RECORDED DATA ->

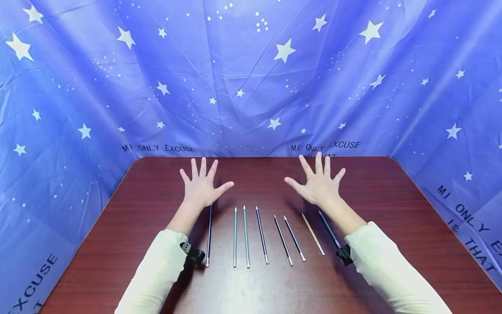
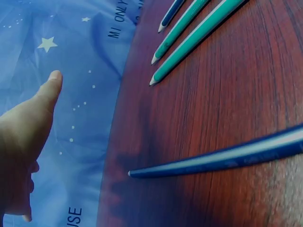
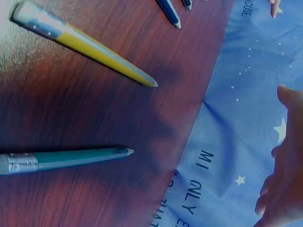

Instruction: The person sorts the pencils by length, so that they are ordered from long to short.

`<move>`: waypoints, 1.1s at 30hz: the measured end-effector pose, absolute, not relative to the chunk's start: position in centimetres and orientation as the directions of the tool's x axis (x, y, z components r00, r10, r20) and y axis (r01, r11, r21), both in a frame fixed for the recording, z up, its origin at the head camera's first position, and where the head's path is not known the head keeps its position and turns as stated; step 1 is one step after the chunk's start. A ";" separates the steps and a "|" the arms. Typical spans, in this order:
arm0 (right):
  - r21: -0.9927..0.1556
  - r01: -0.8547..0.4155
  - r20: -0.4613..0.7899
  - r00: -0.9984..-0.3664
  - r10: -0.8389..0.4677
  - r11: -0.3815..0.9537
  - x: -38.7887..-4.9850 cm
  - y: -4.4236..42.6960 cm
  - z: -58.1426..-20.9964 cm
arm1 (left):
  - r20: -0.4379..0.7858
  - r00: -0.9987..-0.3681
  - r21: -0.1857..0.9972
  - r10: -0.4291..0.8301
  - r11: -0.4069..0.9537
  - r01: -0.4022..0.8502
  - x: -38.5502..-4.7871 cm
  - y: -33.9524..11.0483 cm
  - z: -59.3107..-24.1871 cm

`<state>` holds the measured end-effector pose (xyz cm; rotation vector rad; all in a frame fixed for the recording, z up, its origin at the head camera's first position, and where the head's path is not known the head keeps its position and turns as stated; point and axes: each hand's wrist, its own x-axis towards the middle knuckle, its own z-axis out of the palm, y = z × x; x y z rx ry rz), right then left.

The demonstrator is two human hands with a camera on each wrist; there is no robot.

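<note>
Both hands hover above the table with fingers spread, holding nothing. The left hand point(image 1: 200, 187) is over the tip end of a dark blue pencil point(image 1: 209, 240), which the left wrist view shows lying alone point(image 2: 218, 160). The right hand point(image 1: 319, 187) is beyond a dark pencil point(image 1: 328, 229), green in the right wrist view point(image 3: 75, 158). Beside it lies a yellow pencil point(image 1: 313, 234). Between the hands, two teal pencils point(image 1: 235, 237) point(image 1: 246, 237), a dark blue pencil point(image 1: 262, 235) and two dark pencils point(image 1: 283, 240) point(image 1: 294, 239) lie apart, tips pointing away.
The dark red wooden table point(image 1: 251, 179) reaches back to a blue curtain point(image 1: 243, 56) with white stars and printed words, which also hangs along both sides. A black strap device is on the left wrist point(image 1: 192, 253) and another on the right wrist point(image 1: 344, 254).
</note>
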<state>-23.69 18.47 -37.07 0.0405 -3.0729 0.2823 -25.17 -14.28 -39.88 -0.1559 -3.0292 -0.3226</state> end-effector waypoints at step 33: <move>-0.737 -0.135 0.095 -0.991 -0.096 0.662 -20.5 13.5 -38.4 | 0.071 -0.997 0.743 0.030 0.665 0.073 -22.5 -17.4 -41.3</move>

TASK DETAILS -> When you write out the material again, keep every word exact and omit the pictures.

ANSWER FOR THIS EXERCISE ->
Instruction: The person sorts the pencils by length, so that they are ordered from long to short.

`<move>`: waypoints, 1.1s at 30hz: the measured end-effector pose, absolute, not relative to the chunk's start: position in centimetres and orientation as the directions of the tool's x axis (x, y, z components r00, r10, r20) and y axis (r01, r11, r21), both in a frame fixed for the recording, z up, its origin at the head camera's first position, and where the head's path is not known the head keeps its position and turns as stated; step 1 is one step after the chunk's start. A ";" separates the steps and a "|" the arms. Typical spans, in this order:
arm0 (right):
  - r21: -0.9927..0.1556
  - r01: -0.8547..0.4155
  - r20: -0.4613..0.7899
  - r00: -0.9984..-0.3664
  - r10: -0.8389..0.4677
  - r11: -0.3815..0.9537
  - x: -38.7887..-4.9850 cm
  - y: -4.4236..42.6960 cm
  - z: -58.1426..-20.9964 cm
arm1 (left):
  - r20: -0.4379..0.7858
  - r00: -0.9987..-0.3681
  - r21: -0.1857..0.9972
  - r10: -0.4291..0.8301
  - r11: -0.4069..0.9537
  - r01: -0.4022..0.8502
  - x: -38.5502..-4.7871 cm
  - y: -33.9524..11.0483 cm
  - z: -59.3107..-24.1871 cm

`<state>` holds the measured end-effector pose (xyz cm; rotation vector rad; all in a frame fixed for the recording, z up, its origin at the head camera's first position, and where the head's path is not known the head keeps its position and turns as stated; point and axes: each hand's wrist, its own x-axis towards the middle knuckle, its own z-axis out of the palm, y = z × x; x y z rx ry rz), right then left.

The demonstrator is two human hands with a camera on each wrist; there is no robot.

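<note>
Both hands hover above the table with fingers spread, holding nothing. The left hand point(image 1: 200, 187) is over the tip end of a dark blue pencil point(image 1: 209, 240), which the left wrist view shows lying alone point(image 2: 218, 160). The right hand point(image 1: 319, 187) is beyond a dark pencil point(image 1: 328, 229), green in the right wrist view point(image 3: 75, 158). Beside it lies a yellow pencil point(image 1: 313, 234). Between the hands, two teal pencils point(image 1: 235, 237) point(image 1: 246, 237), a dark blue pencil point(image 1: 262, 235) and two dark pencils point(image 1: 283, 240) point(image 1: 294, 239) lie apart, tips pointing away.
The dark red wooden table point(image 1: 251, 179) reaches back to a blue curtain point(image 1: 243, 56) with white stars and printed words, which also hangs along both sides. A black strap device is on the left wrist point(image 1: 192, 253) and another on the right wrist point(image 1: 344, 254).
</note>
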<state>-23.69 18.47 -37.07 0.0405 -3.0729 0.2823 -25.17 -14.28 -39.88 -0.1559 -3.0292 -0.3226</state> end-effector waypoints at step 33: <move>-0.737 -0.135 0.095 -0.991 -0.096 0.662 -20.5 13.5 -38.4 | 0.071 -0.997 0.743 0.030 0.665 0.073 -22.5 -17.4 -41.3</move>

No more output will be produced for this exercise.